## WORK TO BE COMPLETED
Find the lines of the listing that contain the string "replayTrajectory", and return them.

## GIVEN INFORMATION
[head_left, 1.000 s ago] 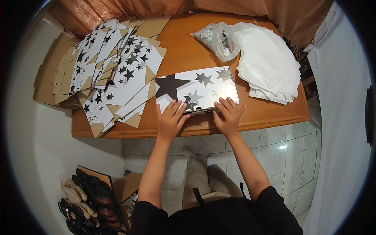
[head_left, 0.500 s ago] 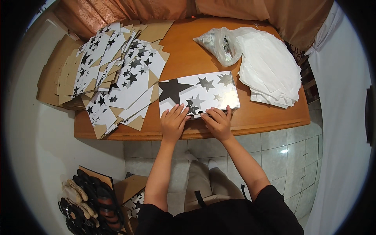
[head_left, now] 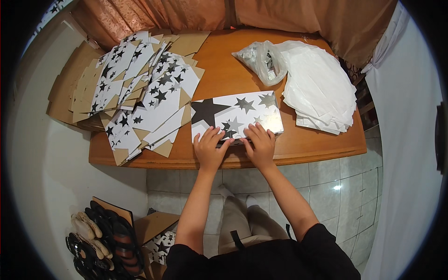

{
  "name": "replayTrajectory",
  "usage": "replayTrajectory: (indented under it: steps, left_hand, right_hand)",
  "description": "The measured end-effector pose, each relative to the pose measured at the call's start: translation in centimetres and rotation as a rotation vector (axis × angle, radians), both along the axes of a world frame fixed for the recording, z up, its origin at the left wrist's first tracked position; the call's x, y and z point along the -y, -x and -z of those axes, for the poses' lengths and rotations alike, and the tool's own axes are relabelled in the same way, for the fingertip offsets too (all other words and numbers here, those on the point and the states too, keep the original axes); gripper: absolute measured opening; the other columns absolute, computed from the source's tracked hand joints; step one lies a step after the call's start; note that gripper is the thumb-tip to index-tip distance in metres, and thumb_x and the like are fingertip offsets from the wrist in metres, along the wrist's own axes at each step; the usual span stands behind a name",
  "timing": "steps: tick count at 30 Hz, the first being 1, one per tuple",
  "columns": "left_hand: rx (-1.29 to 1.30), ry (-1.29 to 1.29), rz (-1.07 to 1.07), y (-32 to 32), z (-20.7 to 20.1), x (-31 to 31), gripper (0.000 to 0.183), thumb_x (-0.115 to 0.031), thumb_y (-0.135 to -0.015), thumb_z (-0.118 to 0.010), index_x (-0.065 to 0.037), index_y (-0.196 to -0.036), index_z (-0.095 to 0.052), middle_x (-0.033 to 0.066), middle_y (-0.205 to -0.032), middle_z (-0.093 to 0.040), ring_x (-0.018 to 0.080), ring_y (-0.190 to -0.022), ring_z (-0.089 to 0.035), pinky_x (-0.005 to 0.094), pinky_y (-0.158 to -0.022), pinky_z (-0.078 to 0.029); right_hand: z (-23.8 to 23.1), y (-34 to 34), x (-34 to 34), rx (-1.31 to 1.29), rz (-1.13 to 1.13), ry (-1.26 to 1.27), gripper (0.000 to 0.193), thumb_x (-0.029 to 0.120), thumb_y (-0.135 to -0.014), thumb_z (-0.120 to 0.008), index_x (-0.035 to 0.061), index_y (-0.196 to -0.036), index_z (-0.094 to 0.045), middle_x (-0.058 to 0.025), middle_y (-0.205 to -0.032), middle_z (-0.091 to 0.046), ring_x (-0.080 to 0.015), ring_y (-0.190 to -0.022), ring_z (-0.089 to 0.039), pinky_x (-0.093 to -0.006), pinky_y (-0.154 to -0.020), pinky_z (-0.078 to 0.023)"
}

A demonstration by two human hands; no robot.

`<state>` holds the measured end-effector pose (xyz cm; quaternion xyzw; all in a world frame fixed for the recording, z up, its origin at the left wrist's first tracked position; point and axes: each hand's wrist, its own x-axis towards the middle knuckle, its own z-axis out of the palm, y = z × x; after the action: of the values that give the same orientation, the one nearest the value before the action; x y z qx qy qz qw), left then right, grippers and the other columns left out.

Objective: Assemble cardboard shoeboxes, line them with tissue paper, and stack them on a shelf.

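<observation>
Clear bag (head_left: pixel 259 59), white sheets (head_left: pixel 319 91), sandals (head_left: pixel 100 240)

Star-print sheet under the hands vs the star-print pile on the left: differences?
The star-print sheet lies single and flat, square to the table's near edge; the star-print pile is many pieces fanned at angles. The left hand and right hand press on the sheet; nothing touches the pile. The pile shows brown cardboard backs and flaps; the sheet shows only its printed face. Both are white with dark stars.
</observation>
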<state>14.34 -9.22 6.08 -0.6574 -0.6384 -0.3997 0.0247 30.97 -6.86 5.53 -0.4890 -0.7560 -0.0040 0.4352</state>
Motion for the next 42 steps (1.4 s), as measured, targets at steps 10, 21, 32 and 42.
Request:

## WRITTEN SOLUTION
  "name": "replayTrajectory",
  "usage": "replayTrajectory: (indented under it: steps, left_hand, right_hand)",

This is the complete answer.